Oh, it’s been a couple weeks since I last shared a granola recipe. Which in my granola-crazed world means I’m overdue to share another. 😉
I’ve expressed my love of sweet and salty snacks/desserts before, but here I am, about to do it again — it’s just that good! My latest craze: salted caramel. Have you jumped on the salted caramel train yet? If you haven’t, you really should.
Most recently, I’ve been hooked on Edy’s limited edition salted caramel pretzel ice cream (go get it now before it’s too late!). I’ve never been the biggest caramel fan, but if you throw salt into the picture, I’m there… Which is what led me to bake this batch of salted caramel pretzel granola a couple weeks ago.
Clusters of toasted oats and crunchy pretzels, lightly sweetened with caramel sauce and dusted with coarse sea salt… need I say more?
I think I just need to say this: make this granola.
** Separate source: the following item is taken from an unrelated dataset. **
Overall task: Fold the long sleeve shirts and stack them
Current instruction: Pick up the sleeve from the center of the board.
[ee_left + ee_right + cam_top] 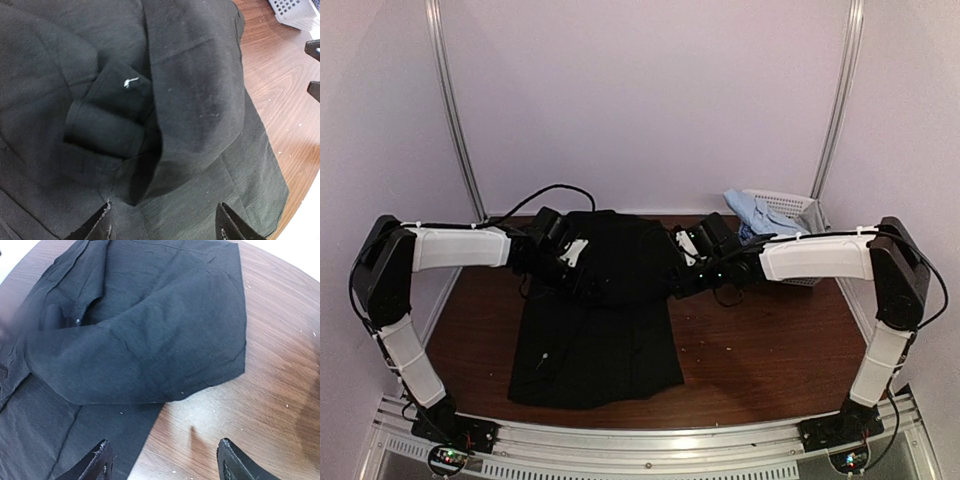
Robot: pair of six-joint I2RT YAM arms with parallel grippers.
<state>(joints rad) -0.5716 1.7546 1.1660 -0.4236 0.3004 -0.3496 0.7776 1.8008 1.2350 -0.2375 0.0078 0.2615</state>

It’s perfect on top of greek yogurt, in a bowl with a bit of milk, or my personal favorite, as a snack on its own.
[print_this]Salted Caramel Pretzel Granola
If you enjoy sweet and salty food combinations, you will love this granola: crunchy clusters of oats and pretzels with sweet caramel sauce, lightly sprinkled with sea salt. For added crunch and flavor, add 1/4 cup chopped peanuts.
Makes about 3 cups
Prep time: 10 minutes
Bake time: 30 minutes
- 2 cups old-fashioned (rolled) oats
- 3/4 cup crushed pretzels
- 3 tablespoons canola or coconut oil
- 2 tablespoons caramel sauce (+ extra for drizzling)
- 1 1/2 teaspoons coarse sea salt
Heat the oven to 325 degrees F. Line a baking pan or sheet with parchment paper.
In a mixing bowl, stir all of the ingredients until mixed. Spread into the prepared pan. Bake 15 minutes, then remove from the oven and stir; if desired, drizzle an additional 1/2 to 1 tablespoon caramel sauce over the granola. Bake an additional 10 to 15 minutes, or until the granola is lightly toasted. Allow the granola to cool completely before serving or storing.[/print_this]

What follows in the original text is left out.